Еврей на коне. Культурно-исторический контекст творчества И. Э. Бабеля - страница 3



13 (Собрание сочинений, 1: 43–59).

Культурная память Одессы вызывает ностальгию по воображаемой карнавальной свободе и еврейской бедности, а также по буржуазному достатку. Перед годами коммунизма и нацистским геноцидом это был уникальный центр еврейской культуры. Приоткрыть этот исчезнувший мир – значит читать через призму бывших маскилим14 и эмигрантов, очерков и романов Жаботинского15, а также через рассказы самого Бабеля [Zipperstein 1999: 63–86]. Миф о «старой Одессе» обрел дальнейшую мифологизацию в народных песнях, антологиях и фильмах, с характерным юмором прославляющих мифический фольклор «еврейской» преступности. Одесский язык превратился впоследствии в закодированный эвфемизм для обозначения еврейской национальности. Фактически одессит стал комическим персонажем, хитрым аферистом периода НЭПа, таким как Остап Бендер (хотя он никогда не идентифицируется как еврей или одессит), умеющим договариваться и находить способ справиться с советской системой16. Одесский миф сместился с классического топоса русской культурной идентичности и превратился в образ «еврейского» города порока и греха.

Этот вымысел легко перерос в легенды, прославляющие романтику бандитизма в 20-х годах, когда финансовые спекуляции были объявлены большевистским режимом вне закона, и большевики боролись с контрабандой. Буржуазный образ жизни угас, писатели уехали или эмигрировали, кафе превратились в рабочие клубы. В 1926 году город был официально украинизирован (кампания «коренизации»), синагоги закрылись, и последние еврейские сионистские учреждения оказались под запретом. Дальнейшее уничтожение сохранившейся памяти о дореволюционной жизни одесских евреев пришлось на период холокоста, когда Одесса была оккупирована румынами-фашистами, а евреи города были убиты. Исчезновение «еврейской» Одессы породило ностальгию в виде запоздалого постсоветского импульса пожилых одесситов, а также эмигрантов в Ашдоде и на Брайтон-Бич прославлять мифологизированное прошлое, что было зафиксировано в фильме израильского режиссера Михаль Боганим «Одесса, Одесса» (2005). Культурная память Одессы обрела собственную жизнь17: одессизмы и одесские предания наложили свой отпечаток на популярную российскую песню и юмор [Rothstein 2001; Nakhimovsky 2003]. Более того, одесский миф живет в постсоветской художественной литературе, например в романе Ирины Ратушинской «Одесситы» (1998) и в романе Рады Полищук «Одесские рассказы, или Путаная азбука памяти» (2005), а также в эмигрантской и русско-американской литературе [Wanner 2019: 121–144].

Одесские предания, литература и язык демонстрируют еще одно измерение межкультурной идентичности в русской прозе Бабеля, ибо эта точка соприкосновения еврейской и русской культур, смешанных с сильным французским, итальянским и другими иностранными влияниями, породила так называемую юго-западную школу русской литературы.
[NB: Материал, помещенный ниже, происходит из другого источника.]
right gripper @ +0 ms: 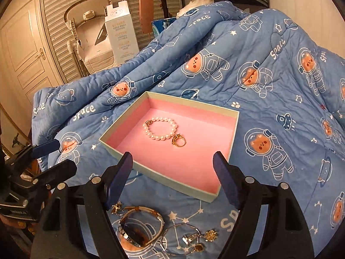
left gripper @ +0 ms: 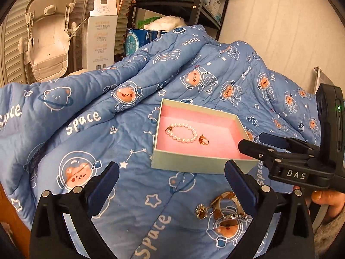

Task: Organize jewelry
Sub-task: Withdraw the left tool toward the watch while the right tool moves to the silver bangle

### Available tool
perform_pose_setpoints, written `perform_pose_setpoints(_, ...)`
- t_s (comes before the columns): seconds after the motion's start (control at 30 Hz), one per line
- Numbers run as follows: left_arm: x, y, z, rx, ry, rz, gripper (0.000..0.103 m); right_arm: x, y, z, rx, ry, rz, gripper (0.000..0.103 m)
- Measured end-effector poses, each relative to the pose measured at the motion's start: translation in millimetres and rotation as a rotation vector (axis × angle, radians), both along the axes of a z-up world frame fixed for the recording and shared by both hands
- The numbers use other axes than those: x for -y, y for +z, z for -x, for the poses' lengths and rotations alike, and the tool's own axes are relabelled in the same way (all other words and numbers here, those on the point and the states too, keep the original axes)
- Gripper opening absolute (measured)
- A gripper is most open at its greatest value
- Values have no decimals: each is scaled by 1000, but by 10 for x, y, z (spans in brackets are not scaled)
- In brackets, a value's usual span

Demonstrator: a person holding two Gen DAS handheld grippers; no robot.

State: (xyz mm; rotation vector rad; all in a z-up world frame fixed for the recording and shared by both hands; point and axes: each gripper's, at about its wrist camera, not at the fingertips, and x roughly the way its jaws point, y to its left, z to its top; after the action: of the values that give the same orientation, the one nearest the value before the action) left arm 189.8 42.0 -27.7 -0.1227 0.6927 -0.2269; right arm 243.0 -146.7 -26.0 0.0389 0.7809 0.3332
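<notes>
A pale green box [left gripper: 194, 164] [right gripper: 170, 180] with a pink lining lies on the blue quilt. Inside it rest a pearl bracelet [left gripper: 183, 133] [right gripper: 160, 128] and a gold ring [left gripper: 203, 139] [right gripper: 179, 141]. Loose jewelry lies on the quilt in front of the box: a watch [right gripper: 135, 231], a thin bangle [right gripper: 179, 239], a silver ring [right gripper: 189, 237] and a gold brooch [left gripper: 201, 210] [right gripper: 211, 235]. My left gripper [left gripper: 171, 172] [right gripper: 64, 155] is open above the quilt, left of the pile. My right gripper [right gripper: 173, 161] [left gripper: 251, 141] is open over the box's near edge. Neither holds anything.
The blue space-bear quilt [left gripper: 90, 116] [right gripper: 269, 99] rises in folds behind the box. Beyond it stand a tall white carton [left gripper: 101, 41] [right gripper: 121, 34], a beige baby seat [left gripper: 47, 41] and a black shelf [left gripper: 172, 2]. A person's hand [left gripper: 327, 198] holds the right gripper.
</notes>
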Motion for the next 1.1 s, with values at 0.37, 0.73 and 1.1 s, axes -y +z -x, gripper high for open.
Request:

К ней относятся и Бабель, и Э. Г. Багрицкий, Ю. К. Олеша, В. М. Инбер, К. Г. Паустовский, Л. И. Славин, В. П. Катаев, а также Ильф и Петров. С начала 1920-х годов эти молодые таланты привносили теплое одесское солнце в московские литературные круги. Собственно, большинство из них приобрели славу именно в 20-е в Москве, где они стали частью литературной волны региональных и экзотических голосов, романтики преступного и подпольного миров. При Сталине такие претензии на независимость литературных групп стали подозрительными и рискованными. Критик-формалист В. Б. Шкловский вскоре был вынужден отречься от своей программной статьи о «юго-западной школе» писателей, которая не соответствовала централизованной схеме партийного контроля над литературой, объявленной на Всесоюзном съезде советских писателей в 1934 году – схеме, становившейся все более нетерпимой к индивидуализму и сепаратизму, не говоря уже о «попутчиках», каковыми были большинство одесситов [Шкловский 1933].